As shown in FIG. 10A, the electronic device 100 receives the user operation and displays a user interface 1001. The user interface 1001 shows an example of one or more channel options. For example, there are options such as My home, Homepage, VIP, TV series, Movies, Animation, Teenagers, and Game. The user interface 1001 displays one or more recommended videos under the TV series option, for example, a recommended video 1002.

As shown in FIG. 10A, the electronic device 100 receives the input operation of a user on the recommended video 1002 by using a remote control, and in response to the input operation of the user, the electronic device 100 displays a user interface 1003 shown in FIG. 10B.

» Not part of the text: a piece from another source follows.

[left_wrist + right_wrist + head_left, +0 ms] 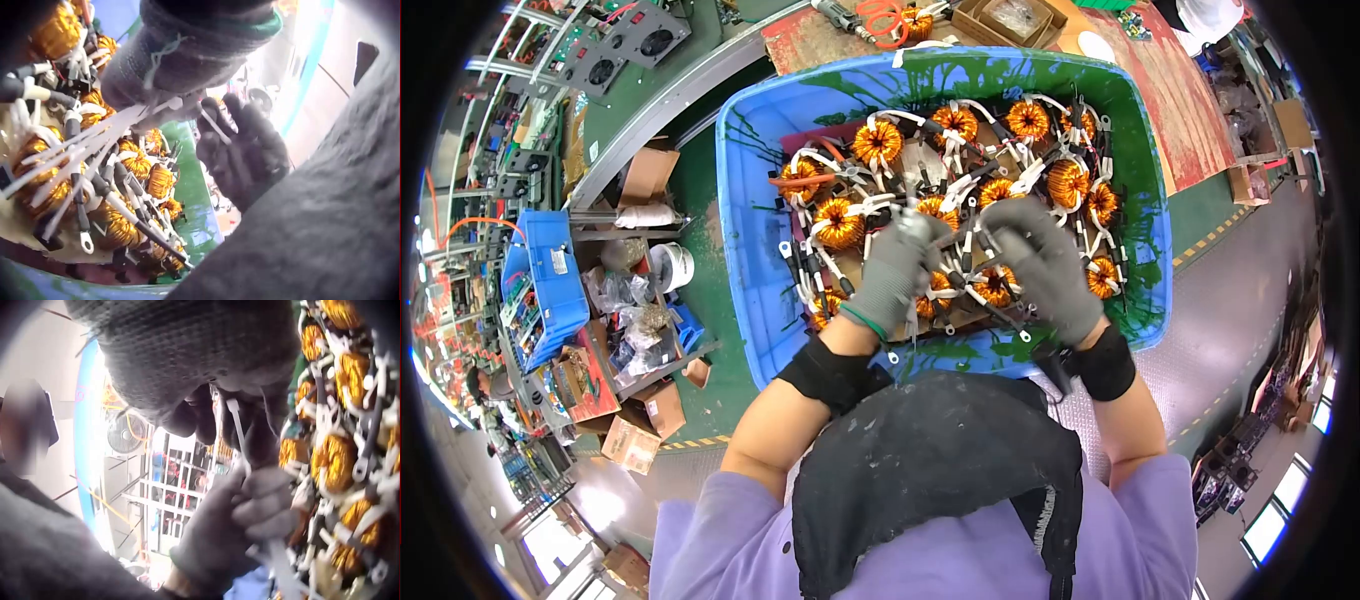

The user interface 1003 shows an example of content of the recommended video 1002, including but not limited to video content of the recommended video 1002, a name (for example, Step bravely) of the recommended video 1002, and a plurality of function controls. The plurality of function controls may be a forward control, a backward control, a next episode control, a progress bar, and the like; and the plurality of function controls may also be a speed selection control, a high definition control, a spacial audio control 1004, and the like.

As shown in FIG. 10B, the electronic device 100 may receive the input operation of a user on the spacial audio control 1004 by using a remote control. In response to the input operation of the user, the electronic device 100 may display prompt information 1005 shown in FIG. 10C, where content of the prompt information 1005 includes “switch to Spacial audio . . . Please wait”. The prompt information 1005 notifies the user that spacial audio is being switched to.

After the electronic device 100 is switched to spacial audio, the electronic device 100 tracks, on the display based on the method described in the foregoing embodiment, a location of a target sound-making object in “Step bravely”. In addition, after the location of the target sound-making object on the display changes, an audio output location of the target sound-making object is changed, so as to implement “audio video integration”. In this way, the user can feel that the location of the audio output by the electronic device changes in real time, and the user can feel the spacial audio, thereby improving the user's auditory experience.

FIG. 11 is a flowchart of an audio playing method according to an embodiment of this application.

S1101: An electronic device starts to play a first video clip, where a picture of the first video clip includes a first sound-making target.

S1102: The electronic device obtains, from audio data of the first video clip, first audio output by the first sound-making target; and at a first moment, when the electronic device determines that a location of the first sound-making target in the picture of the first video clip is a first location, the electronic device outputs the first audio via a first speaker.

S1103: The electronic device obtains, from the audio data of the first video clip, second audio output by the first sound-making target; and at a second moment, when the electronic device determines that the location of the first sound-making target in the picture of the first video clip is a second location, the electronic device outputs the second audio via a second speaker.

The first sound-making target may be the target sound-making object shown in FIG. 8A.

The first speaker may be the loudspeaker 201 shown in FIG. 8A, and the second speaker may be the loudspeaker 205 shown in FIG. 8B.

The first audio may be the audio output by the loudspeaker 201 shown in FIG. 8A, and the second audio may be the audio output by the loudspeaker 205 shown in FIG. 8B.

The first location may be the location of the target sound-making object in the image shown in FIG. 8A.

The second location may be the location of the target sound-making object in the image shown in FIG. 8B.

The first moment is different from the second moment, the first location is different from the second location, and the first speaker is different from the second speaker.

This embodiment of this application provides the audio playing method, applied to the electronic device including a plurality of speakers, where the plurality of speakers include the first speaker and the second speaker.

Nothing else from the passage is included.